Strategi Mengatasi Doom Spending, Tips Finansial untuk Generasi Z dan Milenial

Pengeluaran berlebihan bisa berdampak pada keuangan di masa depan.

oleh Mochamad Rizal Ahba Ohorella diperbarui 18 Okt 2024, 09:26 WIB
Diterbitkan 18 Okt 2024, 09:26 WIB
Ilustrasi berlebih-lebihan, boros, memborong, struk belanja
Ilustrasi berlebih-lebihan, boros, memborong, struk belanja. (Photo Copyright by Freepik)

Liputan6.com, Jakarta Doom spending, atau perilaku belanja berlebihan yang dipicu oleh stres dan kecemasan, telah menjadi fenomena yang semakin umum di kalangan Generasi Z dan milenial. Di tengah ketidakpastian ekonomi dan tekanan sosial yang meningkat, banyak yang merasa terdorong untuk mencari pelarian melalui konsumsi barang dan jasa.

Namun, alih-alih memberikan kenyamanan, perilaku ini sering kali memperburuk kondisi keuangan pribadi dan menambah beban psikologis. Oleh karena itu, penting bagi generasi muda untuk memahami dan mengatasi doom spending demi mencapai kestabilan finansial dan kesejahteraan mental. Memahami dampak negatif dari doom spending adalah langkah awal yang krusial untuk mengelola keuangan secara lebih bijaksana.

Generasi Z dan milenial perlu menyadari bahwa meskipun belanja dapat memberikan kepuasan sesaat, kebiasaan ini dapat menimbulkan masalah jangka panjang seperti utang yang menumpuk dan stres finansial. Dengan strategi yang tepat, mereka dapat mengembangkan kebiasaan belanja yang lebih sehat dan membangun ketahanan finansial, dihimpun Liputan6.com dari berbagai sumber, Jum'at (18/10/2024).

Definisi Doom Spending

1. Pengertian Doom Spending
Berbelanja untuk mengurangi stres. (Hak Cipta Pexels/Karolina Kaboompics)

Doom spending adalah kebiasaan belanja impulsif yang terjadi sebagai reaksi terhadap stres, kecemasan, atau ketidakpastian.

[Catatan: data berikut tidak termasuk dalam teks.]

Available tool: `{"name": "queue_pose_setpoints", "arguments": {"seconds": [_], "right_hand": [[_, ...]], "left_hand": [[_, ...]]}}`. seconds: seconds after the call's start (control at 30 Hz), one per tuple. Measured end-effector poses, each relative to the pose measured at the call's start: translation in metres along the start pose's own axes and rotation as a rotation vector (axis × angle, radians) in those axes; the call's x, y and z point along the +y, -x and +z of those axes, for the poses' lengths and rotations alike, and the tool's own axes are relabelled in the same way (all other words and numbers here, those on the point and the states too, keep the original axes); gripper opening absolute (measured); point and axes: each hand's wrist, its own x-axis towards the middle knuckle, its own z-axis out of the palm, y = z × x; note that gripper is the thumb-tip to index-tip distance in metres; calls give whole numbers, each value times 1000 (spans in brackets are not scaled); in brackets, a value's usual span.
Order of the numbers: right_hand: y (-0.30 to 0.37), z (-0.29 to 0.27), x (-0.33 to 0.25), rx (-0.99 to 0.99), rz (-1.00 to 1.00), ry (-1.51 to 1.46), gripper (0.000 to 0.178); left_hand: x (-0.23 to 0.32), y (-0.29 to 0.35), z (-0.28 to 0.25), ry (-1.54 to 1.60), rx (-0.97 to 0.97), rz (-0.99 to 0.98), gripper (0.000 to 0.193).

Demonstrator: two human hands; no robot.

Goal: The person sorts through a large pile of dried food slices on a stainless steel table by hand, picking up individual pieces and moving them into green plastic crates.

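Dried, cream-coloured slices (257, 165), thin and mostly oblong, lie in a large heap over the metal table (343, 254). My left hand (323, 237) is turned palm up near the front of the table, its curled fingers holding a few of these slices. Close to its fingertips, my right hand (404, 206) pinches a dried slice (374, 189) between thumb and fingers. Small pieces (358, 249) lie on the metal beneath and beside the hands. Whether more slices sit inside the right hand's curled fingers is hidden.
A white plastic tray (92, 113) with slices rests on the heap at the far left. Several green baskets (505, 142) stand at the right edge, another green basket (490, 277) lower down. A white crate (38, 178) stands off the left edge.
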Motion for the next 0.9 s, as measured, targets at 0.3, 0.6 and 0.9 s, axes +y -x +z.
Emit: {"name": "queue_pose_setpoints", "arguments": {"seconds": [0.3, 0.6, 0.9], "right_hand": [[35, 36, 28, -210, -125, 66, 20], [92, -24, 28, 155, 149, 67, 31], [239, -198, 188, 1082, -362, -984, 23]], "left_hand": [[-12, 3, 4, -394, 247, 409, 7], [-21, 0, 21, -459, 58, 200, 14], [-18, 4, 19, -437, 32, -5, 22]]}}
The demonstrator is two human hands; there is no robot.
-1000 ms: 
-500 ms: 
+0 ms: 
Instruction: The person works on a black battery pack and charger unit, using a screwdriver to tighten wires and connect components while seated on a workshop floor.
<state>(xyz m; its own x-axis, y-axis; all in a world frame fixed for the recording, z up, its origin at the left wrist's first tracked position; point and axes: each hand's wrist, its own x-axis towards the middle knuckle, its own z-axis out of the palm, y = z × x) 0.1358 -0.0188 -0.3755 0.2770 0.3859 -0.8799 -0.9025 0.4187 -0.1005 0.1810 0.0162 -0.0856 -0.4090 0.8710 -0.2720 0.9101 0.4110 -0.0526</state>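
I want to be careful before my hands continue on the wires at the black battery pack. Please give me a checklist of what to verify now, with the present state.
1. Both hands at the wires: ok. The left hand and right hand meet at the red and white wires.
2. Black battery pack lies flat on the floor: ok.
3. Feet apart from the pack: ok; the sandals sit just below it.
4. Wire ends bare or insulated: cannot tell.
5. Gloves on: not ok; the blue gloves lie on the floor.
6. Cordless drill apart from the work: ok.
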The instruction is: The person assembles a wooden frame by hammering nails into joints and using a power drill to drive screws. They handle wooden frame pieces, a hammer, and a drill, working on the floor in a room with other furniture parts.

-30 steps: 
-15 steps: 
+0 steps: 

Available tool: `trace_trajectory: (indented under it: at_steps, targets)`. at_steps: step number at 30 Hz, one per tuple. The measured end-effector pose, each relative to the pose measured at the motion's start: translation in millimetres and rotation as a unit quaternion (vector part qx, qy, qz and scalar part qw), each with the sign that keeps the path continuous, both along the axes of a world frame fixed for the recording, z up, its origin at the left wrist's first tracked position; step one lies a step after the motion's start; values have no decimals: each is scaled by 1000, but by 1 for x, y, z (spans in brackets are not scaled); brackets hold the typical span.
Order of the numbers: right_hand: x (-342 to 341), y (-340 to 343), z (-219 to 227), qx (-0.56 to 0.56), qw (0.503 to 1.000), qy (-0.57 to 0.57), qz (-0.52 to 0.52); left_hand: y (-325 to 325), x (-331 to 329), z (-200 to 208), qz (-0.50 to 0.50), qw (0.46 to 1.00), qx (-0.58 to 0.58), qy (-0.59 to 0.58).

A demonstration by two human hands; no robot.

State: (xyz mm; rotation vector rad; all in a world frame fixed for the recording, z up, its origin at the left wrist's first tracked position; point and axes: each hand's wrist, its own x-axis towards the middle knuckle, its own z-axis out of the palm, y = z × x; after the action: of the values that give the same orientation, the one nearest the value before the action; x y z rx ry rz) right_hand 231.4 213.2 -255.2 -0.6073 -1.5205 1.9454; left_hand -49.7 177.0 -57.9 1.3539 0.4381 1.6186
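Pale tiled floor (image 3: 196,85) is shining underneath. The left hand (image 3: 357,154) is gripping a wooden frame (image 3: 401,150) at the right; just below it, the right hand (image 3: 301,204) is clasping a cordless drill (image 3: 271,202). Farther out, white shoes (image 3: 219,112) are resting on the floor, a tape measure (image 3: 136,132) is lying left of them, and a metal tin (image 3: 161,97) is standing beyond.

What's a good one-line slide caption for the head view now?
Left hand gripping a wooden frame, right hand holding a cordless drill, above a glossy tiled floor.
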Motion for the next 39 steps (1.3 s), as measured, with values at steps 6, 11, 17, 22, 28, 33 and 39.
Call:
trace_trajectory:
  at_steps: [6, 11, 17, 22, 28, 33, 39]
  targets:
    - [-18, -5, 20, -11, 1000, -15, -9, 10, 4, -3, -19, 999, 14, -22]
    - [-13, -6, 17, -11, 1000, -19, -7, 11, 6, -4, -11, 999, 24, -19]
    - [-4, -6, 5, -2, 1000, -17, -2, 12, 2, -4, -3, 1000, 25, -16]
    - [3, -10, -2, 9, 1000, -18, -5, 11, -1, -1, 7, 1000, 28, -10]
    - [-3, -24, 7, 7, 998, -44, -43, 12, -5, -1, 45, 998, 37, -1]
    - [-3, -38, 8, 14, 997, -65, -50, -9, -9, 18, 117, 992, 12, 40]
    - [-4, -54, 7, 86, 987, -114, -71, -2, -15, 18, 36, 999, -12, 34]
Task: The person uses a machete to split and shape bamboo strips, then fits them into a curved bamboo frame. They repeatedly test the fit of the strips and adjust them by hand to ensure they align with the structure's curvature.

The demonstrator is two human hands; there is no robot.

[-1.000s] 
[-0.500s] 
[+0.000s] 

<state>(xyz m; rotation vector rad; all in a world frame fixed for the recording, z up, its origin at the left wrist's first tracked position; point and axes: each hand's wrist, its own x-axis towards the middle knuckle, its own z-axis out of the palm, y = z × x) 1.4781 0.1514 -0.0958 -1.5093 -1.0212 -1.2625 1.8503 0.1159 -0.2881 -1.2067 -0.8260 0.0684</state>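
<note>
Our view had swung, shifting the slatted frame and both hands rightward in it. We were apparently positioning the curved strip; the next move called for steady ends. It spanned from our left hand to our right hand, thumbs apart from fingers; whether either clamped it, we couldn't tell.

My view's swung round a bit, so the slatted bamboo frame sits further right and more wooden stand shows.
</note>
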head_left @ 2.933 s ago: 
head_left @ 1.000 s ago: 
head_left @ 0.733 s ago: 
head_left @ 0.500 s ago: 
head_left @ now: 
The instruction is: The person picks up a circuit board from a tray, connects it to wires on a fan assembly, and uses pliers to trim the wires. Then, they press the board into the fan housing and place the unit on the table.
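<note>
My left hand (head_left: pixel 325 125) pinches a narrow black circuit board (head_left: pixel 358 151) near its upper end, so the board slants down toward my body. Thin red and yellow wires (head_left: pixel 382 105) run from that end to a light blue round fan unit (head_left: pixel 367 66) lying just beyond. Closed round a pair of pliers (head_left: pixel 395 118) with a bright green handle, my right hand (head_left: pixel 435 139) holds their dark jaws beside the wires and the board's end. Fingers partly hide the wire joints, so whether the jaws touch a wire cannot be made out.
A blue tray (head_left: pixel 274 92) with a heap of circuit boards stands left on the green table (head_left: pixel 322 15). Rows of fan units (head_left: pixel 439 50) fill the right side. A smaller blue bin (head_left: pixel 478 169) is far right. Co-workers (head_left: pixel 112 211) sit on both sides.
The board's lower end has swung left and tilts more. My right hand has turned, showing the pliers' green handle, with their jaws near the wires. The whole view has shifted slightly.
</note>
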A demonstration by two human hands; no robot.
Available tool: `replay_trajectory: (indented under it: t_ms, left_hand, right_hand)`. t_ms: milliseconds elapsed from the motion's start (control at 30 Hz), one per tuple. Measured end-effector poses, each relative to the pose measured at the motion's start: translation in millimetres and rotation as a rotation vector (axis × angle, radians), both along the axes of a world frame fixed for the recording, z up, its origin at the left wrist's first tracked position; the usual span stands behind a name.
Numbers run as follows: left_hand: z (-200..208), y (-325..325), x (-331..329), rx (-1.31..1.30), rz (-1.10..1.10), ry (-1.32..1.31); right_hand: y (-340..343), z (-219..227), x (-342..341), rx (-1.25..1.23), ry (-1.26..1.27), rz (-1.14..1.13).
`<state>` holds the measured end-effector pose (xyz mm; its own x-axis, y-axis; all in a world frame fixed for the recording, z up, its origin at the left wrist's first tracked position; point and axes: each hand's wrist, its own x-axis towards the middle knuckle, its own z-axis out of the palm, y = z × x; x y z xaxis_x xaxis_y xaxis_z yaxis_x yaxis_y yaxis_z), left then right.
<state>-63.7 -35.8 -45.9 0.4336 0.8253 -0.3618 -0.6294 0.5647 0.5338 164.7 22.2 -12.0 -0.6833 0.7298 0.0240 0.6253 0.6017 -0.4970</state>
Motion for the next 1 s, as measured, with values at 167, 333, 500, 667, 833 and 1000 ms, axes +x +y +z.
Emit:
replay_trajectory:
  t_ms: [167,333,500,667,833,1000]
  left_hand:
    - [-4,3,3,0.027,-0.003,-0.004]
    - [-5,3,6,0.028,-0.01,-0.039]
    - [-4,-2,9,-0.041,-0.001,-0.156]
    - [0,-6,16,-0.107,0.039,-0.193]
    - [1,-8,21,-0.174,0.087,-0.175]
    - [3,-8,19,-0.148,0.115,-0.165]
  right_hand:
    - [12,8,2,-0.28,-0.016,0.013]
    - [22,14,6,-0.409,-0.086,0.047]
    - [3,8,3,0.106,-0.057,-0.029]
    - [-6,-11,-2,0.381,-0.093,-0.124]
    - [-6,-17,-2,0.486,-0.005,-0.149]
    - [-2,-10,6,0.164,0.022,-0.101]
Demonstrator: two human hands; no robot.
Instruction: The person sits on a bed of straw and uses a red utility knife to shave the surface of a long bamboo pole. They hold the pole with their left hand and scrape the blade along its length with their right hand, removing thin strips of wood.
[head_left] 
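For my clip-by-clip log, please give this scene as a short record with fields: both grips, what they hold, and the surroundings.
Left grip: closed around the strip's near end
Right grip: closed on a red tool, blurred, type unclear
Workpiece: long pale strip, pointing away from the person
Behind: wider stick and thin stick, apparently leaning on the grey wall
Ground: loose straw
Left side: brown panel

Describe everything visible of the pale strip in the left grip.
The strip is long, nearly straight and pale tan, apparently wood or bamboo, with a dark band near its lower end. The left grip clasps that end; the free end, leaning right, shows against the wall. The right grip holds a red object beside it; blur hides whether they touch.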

Saat menghadapi situasi yang menekan, banyak orang cenderung membeli barang atau jasa sebagai cara untuk melupakan masalah sejenak. Istilah ini menggambarkan kecenderungan mencari kepuasan instan melalui konsumsi, meskipun belanja tersebut tidak direncanakan dan sering kali tidak diperlukan (konsumtif).

Perilaku ini dapat dipicu oleh berbagai faktor emosional dan lingkungan. Ketidakpastian ekonomi, tekanan pekerjaan, atau bahkan masalah dalam hubungan pribadi dapat mendorong individu untuk mencari pelarian melalui belanja. Meskipun memberikan kepuasan sementara, doom spending sering kali berakhir dengan penyesalan, terutama saat menyadari dampak jangka panjangnya pada keuangan pribadi.

Alasan Pemborosan Uang

Penyebab Doom Spending
Berbelanja tanpa pertimbangan matang. (Hak Cipta Pexels/Sarah Chai)

Ada beberapa faktor yang mendorong perilaku doom spending, di antaranya adalah tekanan sosial, ketidakpastian ekonomi, dan pengaruh media sosial. Generasi Z dan milenial sering kali merasa terjebak dalam kehidupan yang serba cepat dan kompetitif. Akibatnya, mereka cenderung mencari cara untuk mengurangi stres. Dalam situasi sulit, berbelanja bisa tampak sebagai cara mudah untuk mengatasi perasaan negatif.

Media sosial juga memiliki peran signifikan dalam mendorong perilaku ini. Platform-platform tersebut sering menampilkan gaya hidup mewah yang dapat memicu rasa iri dan tekanan untuk mengikuti tren. Ketika individu merasa perlu menunjukkan status atau memiliki barang tertentu, dorongan untuk berbelanja menjadi lebih kuat, meskipun ini dapat memperburuk situasi keuangan mereka.

Efek Buruk dari Pemborosan Dana

3. Dampak Negatif Doom Spending
Keuangan semakin berkurang, kesehatan mental pun turut terpengaruh.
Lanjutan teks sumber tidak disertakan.